How do you solve a problem like planetary mass?

When Pluto was downgraded from being called a planet, it made you ponder over the criteria for the classification of a planetary object. In reality, the proper definition of a planet is more important than just the semantics. It can provide astronomers finding new celestial objects with a basis of classification, thus making it easier to identify if the object under investigation is a planet or not. This distinction is important for scientists as it provides indirect ways of inferring properties of those “planets” by using ideal comparisons with closer, and easier to observe, planets.

Kevin Schlaufman, an astrophysicist at Johns Hopkins University, has proposed an upper limit on the mass of space objects that qualify as a “planet”. According to his most recent study, this upper bound of a mass should be between four and ten times the mass of Jupiter. However, this is only an exclusionary criterion, disqualifying anything heavier than that as a planet.
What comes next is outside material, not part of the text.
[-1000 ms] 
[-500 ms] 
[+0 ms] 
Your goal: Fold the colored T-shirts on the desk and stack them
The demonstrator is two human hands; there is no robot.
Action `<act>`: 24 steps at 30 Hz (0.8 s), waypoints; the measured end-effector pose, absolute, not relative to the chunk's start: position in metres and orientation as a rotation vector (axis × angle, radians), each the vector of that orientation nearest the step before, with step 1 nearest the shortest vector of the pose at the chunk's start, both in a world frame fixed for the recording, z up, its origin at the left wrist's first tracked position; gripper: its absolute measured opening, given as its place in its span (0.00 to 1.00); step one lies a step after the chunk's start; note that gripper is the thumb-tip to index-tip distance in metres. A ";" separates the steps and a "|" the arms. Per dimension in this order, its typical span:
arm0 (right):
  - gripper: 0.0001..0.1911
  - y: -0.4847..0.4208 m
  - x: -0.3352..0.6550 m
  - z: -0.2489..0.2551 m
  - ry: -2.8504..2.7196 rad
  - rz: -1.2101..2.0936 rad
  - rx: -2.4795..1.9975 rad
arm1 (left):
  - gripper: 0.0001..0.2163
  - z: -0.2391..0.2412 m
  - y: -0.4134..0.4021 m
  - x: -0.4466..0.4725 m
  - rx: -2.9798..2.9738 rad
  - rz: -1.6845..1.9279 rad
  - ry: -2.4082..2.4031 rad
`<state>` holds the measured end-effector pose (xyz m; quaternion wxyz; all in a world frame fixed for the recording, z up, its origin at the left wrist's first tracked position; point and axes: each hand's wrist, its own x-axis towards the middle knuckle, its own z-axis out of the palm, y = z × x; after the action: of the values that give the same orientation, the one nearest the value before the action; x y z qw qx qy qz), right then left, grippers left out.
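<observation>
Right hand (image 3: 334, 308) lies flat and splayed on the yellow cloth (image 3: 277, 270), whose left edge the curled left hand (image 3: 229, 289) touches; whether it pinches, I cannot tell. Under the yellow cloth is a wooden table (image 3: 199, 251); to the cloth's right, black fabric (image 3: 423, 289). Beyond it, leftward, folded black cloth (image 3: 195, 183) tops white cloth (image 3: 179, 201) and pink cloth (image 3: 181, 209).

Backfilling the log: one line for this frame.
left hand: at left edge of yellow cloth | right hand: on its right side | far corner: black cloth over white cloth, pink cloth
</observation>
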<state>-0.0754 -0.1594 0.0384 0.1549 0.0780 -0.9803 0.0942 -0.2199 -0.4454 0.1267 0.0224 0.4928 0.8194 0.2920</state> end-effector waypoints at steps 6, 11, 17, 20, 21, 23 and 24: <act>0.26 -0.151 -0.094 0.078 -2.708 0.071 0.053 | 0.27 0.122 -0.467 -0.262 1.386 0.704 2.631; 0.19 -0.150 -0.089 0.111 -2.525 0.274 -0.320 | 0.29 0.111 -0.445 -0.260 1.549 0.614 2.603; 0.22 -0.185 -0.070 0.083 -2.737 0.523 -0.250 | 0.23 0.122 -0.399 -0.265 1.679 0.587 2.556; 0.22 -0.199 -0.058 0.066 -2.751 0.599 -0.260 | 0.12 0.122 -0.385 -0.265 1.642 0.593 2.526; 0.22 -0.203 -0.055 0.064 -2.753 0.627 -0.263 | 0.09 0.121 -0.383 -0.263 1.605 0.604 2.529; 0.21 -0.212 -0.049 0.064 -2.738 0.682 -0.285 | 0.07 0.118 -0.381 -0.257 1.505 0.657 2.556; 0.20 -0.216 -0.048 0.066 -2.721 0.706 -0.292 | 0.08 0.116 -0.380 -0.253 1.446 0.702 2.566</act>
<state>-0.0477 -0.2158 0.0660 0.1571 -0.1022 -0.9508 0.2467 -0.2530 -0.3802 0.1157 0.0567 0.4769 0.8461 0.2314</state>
Anything lower in weight would need further investigation in order to classify. This finding is significant because it helps to distinguish a very large planet from a brown dwarf – an object whose mass lies between that of a very large planet and a star. These are self-luminescent, and hotter than a planet due to deuterium and lithium fusion, but they are not massive enough to support the nuclear fusion of protium (hydrogen).

“Another criterion for deciding class is the chemical make-up of closest stars”

According to Schlaufman, the current classification is insufficient and leaves ambiguity in results. He proposed another criterion to settle the debate: the chemical make-up of the closest stars. This argument roots from the process of the formation of stars. The giant planets such as Jupiter form from a bottom-up process – a rocky base is built, which is then enveloped by a gaseous atmosphere. Since planets cannot support the fusion process, they depend on their neighbouring sun to provide these rocks to form the heavy elements. But the brown dwarf forms due to gravitational instability which leads to the mass of clouds to collapse over itself. This process is like the formation of a star.

So how do the planetary limits become relevant? Well, Schlaufman analysed 146 planetary systems and inferred a few facts about space objects: those greater than ten times the size of Jupiter are seldom found near these heavy metal enriched stars who provide resources for their development. Thus, any celestial object lying above the upper limit identified should be categorised as a brown dwarf as opposed to a planet. Though this may end up opening a fierce debate – similar to the exclusion of Pluto as a planet from our solar system – but the development of a robust definition eases the identification of new planets and their study. As our picture of the universe gets bigger, a more methodical definition is required to help provide a clearer view.